What the task asks -> For every line in the material, print that line exactly.

Data section ->
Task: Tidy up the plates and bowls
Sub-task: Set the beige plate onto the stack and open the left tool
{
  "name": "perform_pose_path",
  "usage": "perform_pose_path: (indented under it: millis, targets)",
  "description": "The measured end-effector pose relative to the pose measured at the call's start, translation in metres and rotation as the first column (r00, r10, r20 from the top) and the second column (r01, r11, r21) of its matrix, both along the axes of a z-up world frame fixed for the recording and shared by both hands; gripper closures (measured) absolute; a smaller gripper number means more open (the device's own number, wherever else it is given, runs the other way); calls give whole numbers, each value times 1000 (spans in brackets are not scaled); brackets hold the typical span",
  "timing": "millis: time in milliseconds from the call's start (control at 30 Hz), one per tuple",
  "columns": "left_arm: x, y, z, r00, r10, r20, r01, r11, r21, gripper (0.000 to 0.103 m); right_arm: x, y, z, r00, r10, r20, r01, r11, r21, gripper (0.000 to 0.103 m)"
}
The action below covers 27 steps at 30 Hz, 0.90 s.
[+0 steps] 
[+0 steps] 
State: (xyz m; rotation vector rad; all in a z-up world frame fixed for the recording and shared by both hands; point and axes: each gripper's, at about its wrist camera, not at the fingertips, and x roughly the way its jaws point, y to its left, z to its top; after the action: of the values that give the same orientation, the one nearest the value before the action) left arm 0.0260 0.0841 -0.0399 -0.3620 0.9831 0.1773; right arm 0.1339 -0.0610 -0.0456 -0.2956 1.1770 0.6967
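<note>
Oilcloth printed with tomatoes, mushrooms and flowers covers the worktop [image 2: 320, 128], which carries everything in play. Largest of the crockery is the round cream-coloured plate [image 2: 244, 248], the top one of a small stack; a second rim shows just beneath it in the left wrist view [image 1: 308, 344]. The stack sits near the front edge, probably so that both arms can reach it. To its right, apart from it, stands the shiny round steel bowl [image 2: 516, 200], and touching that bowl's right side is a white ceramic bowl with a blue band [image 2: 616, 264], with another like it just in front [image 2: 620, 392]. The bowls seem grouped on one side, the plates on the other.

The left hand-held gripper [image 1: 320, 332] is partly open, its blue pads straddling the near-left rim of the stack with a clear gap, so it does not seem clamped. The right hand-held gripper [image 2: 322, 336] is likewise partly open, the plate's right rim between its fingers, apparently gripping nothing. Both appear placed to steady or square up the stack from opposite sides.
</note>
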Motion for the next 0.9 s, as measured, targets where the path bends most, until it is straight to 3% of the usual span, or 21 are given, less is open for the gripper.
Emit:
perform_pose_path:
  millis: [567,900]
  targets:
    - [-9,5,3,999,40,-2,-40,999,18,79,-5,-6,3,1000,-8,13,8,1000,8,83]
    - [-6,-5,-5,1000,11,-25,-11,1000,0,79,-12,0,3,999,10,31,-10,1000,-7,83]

Response for this exercise ->
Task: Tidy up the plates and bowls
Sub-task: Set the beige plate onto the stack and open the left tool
{
  "name": "perform_pose_path",
  "usage": "perform_pose_path: (indented under it: millis, targets)",
  "description": "The measured end-effector pose relative to the pose measured at the call's start, translation in metres and rotation as the first column (r00, r10, r20 from the top) and the second column (r01, r11, r21) of its matrix, both along the axes of a z-up world frame fixed for the recording and shared by both hands; gripper closures (measured) absolute; a smaller gripper number means more open (the device's own number, wherever else it is given, runs the other way); calls give whole numbers, each value times 1000 (spans in brackets are not scaled); brackets hold the typical span",
  "timing": "millis: time in milliseconds from the call's start (control at 30 Hz), one per tuple",
  "columns": "left_arm: x, y, z, r00, r10, r20, r01, r11, r21, gripper (0.000 to 0.103 m); right_arm: x, y, z, r00, r10, r20, r01, r11, r21, gripper (0.000 to 0.103 m)"
}
The action below covers 27 steps at 30 Hz, 0.90 s.
[+0 steps] 
[+0 steps] 
State: (xyz m; rotation vector rad; all in a z-up world frame fixed for the recording and shared by both hands; point and axes: each gripper's, at about its wrist camera, not at the fingertips, and x roughly the way its jaws point, y to its left, z to its top; after the action: of the values that give the same orientation, the one nearest the value before the action) left arm 0.0260 0.0841 -0.0399 -0.3620 0.9831 0.1773; right arm 0.1339 -0.0610 -0.0456 -0.2956 1.1770 0.6967
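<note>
Oilcloth printed with tomatoes, mushrooms and flowers covers the worktop [image 2: 320, 128], which carries everything in play. Largest of the crockery is the round cream-coloured plate [image 2: 244, 248], the top one of a small stack; a second rim shows just beneath it in the left wrist view [image 1: 308, 344]. The stack sits near the front edge, probably so that both arms can reach it. To its right, apart from it, stands the shiny round steel bowl [image 2: 516, 200], and touching that bowl's right side is a white ceramic bowl with a blue band [image 2: 616, 264], with another like it just in front [image 2: 620, 392]. The bowls seem grouped on one side, the plates on the other.

The left hand-held gripper [image 1: 320, 332] is partly open, its blue pads straddling the near-left rim of the stack with a clear gap, so it does not seem clamped. The right hand-held gripper [image 2: 322, 336] is likewise partly open, the plate's right rim between its fingers, apparently gripping nothing. Both appear placed to steady or square up the stack from opposite sides.
</note>
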Motion for the next 0.9 s, as measured, targets where the path bends most, until it is straight to 3% of the usual span, or 21 are given, less is open for the gripper.
Emit:
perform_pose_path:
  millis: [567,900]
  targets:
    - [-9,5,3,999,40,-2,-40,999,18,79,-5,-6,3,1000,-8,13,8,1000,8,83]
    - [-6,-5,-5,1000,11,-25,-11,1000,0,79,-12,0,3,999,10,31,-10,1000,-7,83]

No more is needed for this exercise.